### TASK TO CARRY OUT
Repeat the listing that follows character for character, omitting images.

....

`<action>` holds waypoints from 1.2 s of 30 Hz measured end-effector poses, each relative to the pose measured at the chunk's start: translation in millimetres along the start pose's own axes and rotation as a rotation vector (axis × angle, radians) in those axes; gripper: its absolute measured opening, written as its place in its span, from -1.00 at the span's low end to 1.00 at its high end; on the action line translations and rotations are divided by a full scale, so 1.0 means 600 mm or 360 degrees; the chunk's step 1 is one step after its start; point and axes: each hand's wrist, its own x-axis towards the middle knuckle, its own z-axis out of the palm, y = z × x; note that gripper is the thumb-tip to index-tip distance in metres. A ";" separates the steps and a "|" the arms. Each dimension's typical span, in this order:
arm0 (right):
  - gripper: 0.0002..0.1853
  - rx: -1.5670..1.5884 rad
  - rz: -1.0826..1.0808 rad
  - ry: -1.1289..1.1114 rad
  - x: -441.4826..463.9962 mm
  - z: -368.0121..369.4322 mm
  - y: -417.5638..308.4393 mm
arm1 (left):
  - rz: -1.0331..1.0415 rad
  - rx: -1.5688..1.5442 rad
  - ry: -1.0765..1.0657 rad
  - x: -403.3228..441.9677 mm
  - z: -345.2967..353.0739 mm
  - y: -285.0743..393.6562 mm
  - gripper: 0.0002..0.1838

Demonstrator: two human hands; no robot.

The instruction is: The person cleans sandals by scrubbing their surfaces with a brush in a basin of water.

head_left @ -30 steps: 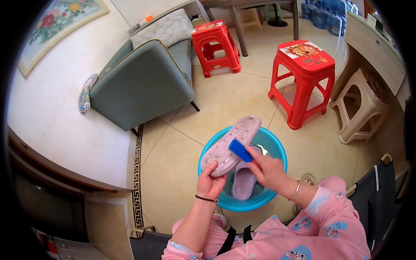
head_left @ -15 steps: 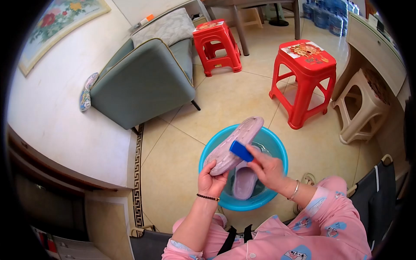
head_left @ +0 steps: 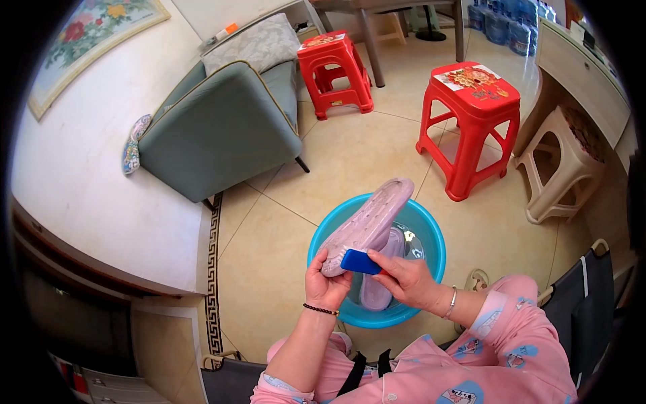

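Above the basin, the right hand pinches the brush, now moved to the slipper's near end; scrubbing shifts there. The left hand clasps that end.

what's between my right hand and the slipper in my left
The head view shows a blue brush, held in your right hand, its end at the slipper.

Single head-worn view, forward and down
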 end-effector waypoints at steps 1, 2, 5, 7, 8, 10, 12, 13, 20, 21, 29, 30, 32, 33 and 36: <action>-0.41 -0.0016 0.0024 0.0029 0.003 -0.001 0.002 | -0.0001 0.0001 0.0000 0.000 0.008 -0.005 -0.62; -0.42 -0.0031 0.0047 0.0057 0.005 -0.003 0.004 | 0.0131 0.0100 0.0159 0.002 0.015 -0.012 -0.60; -0.43 0.0012 0.0334 0.0147 0.020 -0.012 0.007 | 0.0294 0.0289 0.0269 0.004 0.036 -0.023 -0.56; -0.43 0.0063 0.0542 0.0061 0.022 -0.017 0.014 | 0.0338 0.0414 0.0273 0.003 0.048 -0.029 -0.49; -0.42 0.0115 0.0754 -0.0024 0.021 -0.019 0.018 | 0.0338 0.0415 0.0273 0.003 0.047 -0.030 -0.49; -0.44 0.0086 0.0784 -0.0025 0.018 -0.019 0.018 | 0.0332 0.0548 0.0216 0.003 0.043 -0.032 -0.47; -0.43 0.0069 0.0737 -0.0177 0.015 -0.021 0.007 | 0.0311 0.0520 0.0118 0.001 0.044 -0.030 -0.45; -0.43 0.0069 0.0737 -0.0179 0.011 -0.017 0.006 | 0.0293 0.0491 0.0021 0.000 0.045 -0.029 -0.43; -0.44 -0.0285 0.0148 -0.0411 -0.004 -0.005 -0.023 | 0.0197 0.0634 -0.0061 0.001 0.050 -0.042 -0.44; -0.45 -0.0250 0.0183 -0.0329 -0.005 0.000 -0.019 | 0.0196 0.0634 -0.0060 0.002 0.047 -0.046 -0.44; -0.45 -0.0114 0.0453 -0.0211 0.006 -0.010 -0.023 | 0.0135 0.0915 -0.0114 0.005 0.051 -0.069 -0.37; -0.47 -0.0048 0.0544 -0.0197 0.011 -0.012 -0.026 | 0.0131 0.0916 -0.0114 0.005 0.049 -0.072 -0.37; -0.49 0.0019 0.0635 -0.0180 0.012 -0.011 -0.023 | 0.0117 0.0911 -0.0123 0.006 0.047 -0.076 -0.36; -0.48 0.0019 0.0547 -0.0133 0.008 -0.005 -0.017 | 0.0115 0.0912 -0.0124 0.005 0.049 -0.076 -0.36; -0.46 -0.0042 0.0370 -0.0182 0.000 -0.006 -0.017 | 0.0155 0.0847 -0.0014 0.005 0.055 -0.073 -0.34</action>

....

### ANSWER SECTION
`<action>` holds waypoints from 1.2 s of 30 Hz measured end-effector poses, each relative to the pose measured at the chunk's start: translation in millimetres along the start pose's own axes and rotation as a rotation vector (axis × angle, radians) in those axes; gripper: its absolute measured opening, written as its place in its span, from -1.00 at the span's low end to 1.00 at its high end; on the action line translations and rotations are divided by a full scale, so 1.0 means 600 mm or 360 degrees; the chunk's step 1 is one step after its start; point and axes: each hand's wrist, its own x-axis towards the middle knuckle, its own z-axis out of the palm, y = z × x; note that gripper is the thumb-tip to index-tip distance in metres. A ";" separates the steps and a "|" the arms. Each dimension's typical span, in this order:
arm0 (right):
  - gripper: 0.0002..0.1853
  - rx: -1.5670..1.5884 rad
  - rz: -1.0826..1.0808 rad
  - ry: -1.1289..1.1114 rad
  - x: -441.4826..463.9962 mm
  - z: -368.0121..369.4322 mm
  - y: -417.5638..308.4393 mm
arm1 (left):
  - rz: -1.0331..1.0415 rad
  - rx: -1.5688..1.5442 rad
  - ry: -1.0765..1.0657 rad
  - x: -403.3228..441.9677 mm
  - z: -345.2967..353.0739 mm
  - y: -285.0743..393.6562 mm
  - gripper: 0.0002..0.1838

Demonstrator: two human hands; no robot.

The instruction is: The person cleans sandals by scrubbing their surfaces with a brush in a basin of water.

head_left @ -30 steps: 
head_left @ -15 steps: 
head_left @ +0 steps: 

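Above the basin, the right hand pinches the brush, now moved to the slipper's near end; scrubbing shifts there. The left hand clasps that end.

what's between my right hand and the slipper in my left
The head view shows a blue brush, held in your right hand, its end at the slipper.

Single head-worn view, forward and down
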 end-effector waypoints at steps 1, 2, 5, 7, 8, 10, 12, 13, 20, 21, 29, 30, 32, 33 and 36: <action>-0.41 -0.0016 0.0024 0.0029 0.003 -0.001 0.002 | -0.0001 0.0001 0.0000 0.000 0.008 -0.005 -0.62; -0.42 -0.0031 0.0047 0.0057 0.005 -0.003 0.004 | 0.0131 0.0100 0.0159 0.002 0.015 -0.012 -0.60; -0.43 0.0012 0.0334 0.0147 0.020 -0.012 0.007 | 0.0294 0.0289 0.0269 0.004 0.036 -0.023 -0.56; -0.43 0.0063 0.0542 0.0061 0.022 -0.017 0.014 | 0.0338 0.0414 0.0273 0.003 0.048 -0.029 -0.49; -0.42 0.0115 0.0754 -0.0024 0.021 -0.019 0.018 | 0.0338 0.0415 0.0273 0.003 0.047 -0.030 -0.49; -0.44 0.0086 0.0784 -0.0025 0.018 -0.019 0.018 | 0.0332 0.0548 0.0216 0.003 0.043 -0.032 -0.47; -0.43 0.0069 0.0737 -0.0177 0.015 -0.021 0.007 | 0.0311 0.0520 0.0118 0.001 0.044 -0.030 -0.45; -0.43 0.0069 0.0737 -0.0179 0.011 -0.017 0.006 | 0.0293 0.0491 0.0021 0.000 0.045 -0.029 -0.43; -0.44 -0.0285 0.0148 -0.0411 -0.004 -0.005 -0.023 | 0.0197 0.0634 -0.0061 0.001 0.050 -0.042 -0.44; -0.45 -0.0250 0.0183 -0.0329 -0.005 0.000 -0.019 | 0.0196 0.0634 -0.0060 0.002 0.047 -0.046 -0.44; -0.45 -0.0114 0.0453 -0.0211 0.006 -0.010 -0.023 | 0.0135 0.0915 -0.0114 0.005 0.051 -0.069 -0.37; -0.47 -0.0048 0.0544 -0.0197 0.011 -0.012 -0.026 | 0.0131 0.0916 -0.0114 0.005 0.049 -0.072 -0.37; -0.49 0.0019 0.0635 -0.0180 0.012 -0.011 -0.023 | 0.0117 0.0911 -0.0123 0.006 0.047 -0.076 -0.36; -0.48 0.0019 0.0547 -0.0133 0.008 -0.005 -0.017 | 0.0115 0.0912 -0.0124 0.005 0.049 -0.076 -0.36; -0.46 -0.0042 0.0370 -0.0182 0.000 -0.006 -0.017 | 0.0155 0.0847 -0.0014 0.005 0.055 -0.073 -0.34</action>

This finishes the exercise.